Efficiency of counter-matching
Efficiency of counter-matching according to study design. Table 1 presents the AREs for different values of the main effect of E (RRE = 1, 2), G (RRG = 2, 3), and gene-environment (G x E) interaction (RRint = 2, 5, 10). The RRs are rate ratios for E (RRE), G (RRG), and the G x E interaction term (RRint). The sensitivity and specificity of the G and E surrogates are both fixed at 0.8. Counter-matching on both G and E appears to be the most efficient of the four case-control designs, whatever the main and interactive effect values (table 1) and whatever the frequencies of E and G (data not shown). For example, when RRE = 2, RRG = 3, and RRint = 5, ARE = 1.44 when counter-matching on E, ARE = 1.81 when counter-matching on G, and ARE = 2.31 when counter-matching on both E and G, relative to the standard 1:3 nested case-control study. In addition, when counter-matching is performed on only one surrogate, counter-matching on the rarer factor (e.g., G in table 1) appears to be more efficient (table 1; data not shown).


View this table:
[in this window]
[in a new window]
 
TABLE 1. Asymptotic relative efficiency (ARE) of three counter-matching designs for studying gene (G)-environment (E) interaction in comparison with either a standard nested case-control study design or a full cohort study design*

 
Counter-matching on both G and E also appears to be the most efficient design for simultaneous detection of main effects. Indeed, although the most efficient design for detecting a given main effect is a design with counter-matching on only the main effect of interest, counter-matching on both G and E remains the most efficient when one is interested in detecting the main effects of both G and E. For example, if one is interested in detecting the main effect of G in a situation where RRE = 2, RRG = 2, and RRint = 2, then ARE = 0.89 when counter-matching on E, 1.21 when counter-matching on G, and 1.14 when counter-matching on both E and G, relative to the standard 1:3 nested case-control study. Similarly, when one wants to detect the main effect of E, ARE = 1.20 when counter-matching on E, 0.86 when counter-matching on G, and 1.10 when counter-matching on both E and G (table 1).

Since counter-matching on both G and E appears to be the most efficient case-control design in the detection of gene-environment interaction, we use this design to examine the efficiency when parameters such as frequencies of G and E, main effects of G and E, or G x E interaction effects are varied.

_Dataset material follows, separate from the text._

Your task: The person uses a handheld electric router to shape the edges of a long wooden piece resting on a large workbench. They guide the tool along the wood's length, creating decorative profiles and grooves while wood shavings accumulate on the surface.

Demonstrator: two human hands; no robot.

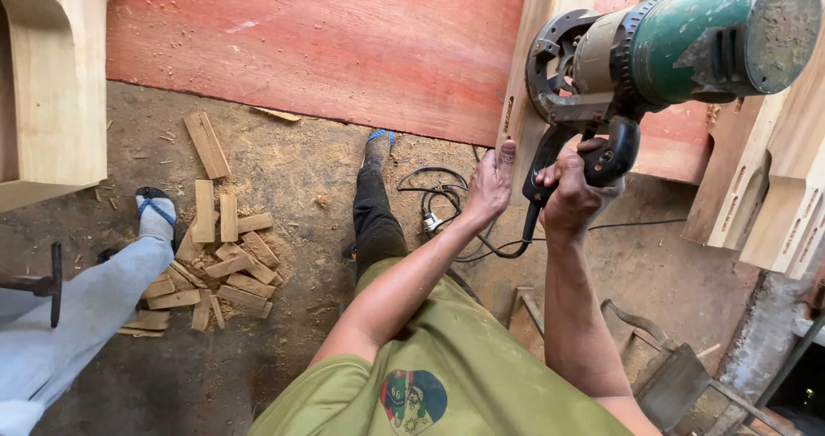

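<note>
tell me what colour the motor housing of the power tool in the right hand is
Green, scuffed and dusty, on the handheld power router gripped by the right hand; head view.

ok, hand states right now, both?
Left hand: open, fingers resting on the wooden piece.
Right hand: closed around the black handle of the green router.

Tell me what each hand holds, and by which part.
The right hand grips the green router by its black handle. The left hand holds nothing; it rests on the upright wooden board.
</note>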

Efficiency of counter-matching according to the sensitivity and specificity of surrogates. Figure 1 shows the effects of the sensitivity (proportion of truly exposed (to either E or G) subjects who are so identified by the surrogate (Esur or Gsur, respectively)) and specificity (proportion of truly nonexposed subjects who are so identified by the nonexposed surrogate) of Gsur on ARE for different frequencies of G (P(G) = 0.01, 0.1, 0.2). The AREs are calculated comparing the design that counter-matches on both G and E with the standard 1:3 case-control study. All other parameters are fixed with RRE = RRG = RRint = 2 and P(E) = 0.1, and the sensitivity and specificity of E are fixed at 0.8. AREs increase as the sensitivity of Gsur increases (specificity of Gsur fixed at 0.8 (figure 1, lines with circles)) or as the specificity of Gsur increases (sensitivity of Gsur fixed at 0.8 (figure 1, lines with asterisks)) for different frequencies of G. In this scenario, the counter-matched design is more efficient than or at least as efficient as the 1:3 case-control study regardless of the specificity, and it becomes more efficient than the 1:3 case-control study when the sensitivity of G is greater than 0.1. Actually, the threshold of specificity and sensitivity of G for obtaining a gain in efficiency depends mainly on the fixed values of the sensitivity and specificity of E and vice versa (data not shown). For example, when the sensitivity and specificity of E are equal to 0.5, the threshold (ARE = 1) for the sensitivity of G is equal to 0.3 and the specificity of G is equal to 0.5. In other words, if one of the two surrogates has low sensitivity and specificity, the other factor must be highly sensitive and specific to produce a gain in efficiency for a gene-environment interaction study. This gain increases as the specificity or sensitivity increases. Thus, high sensitivity and specificity for the surrogates of G and E are important for making counter-matching on G and E an efficient study design.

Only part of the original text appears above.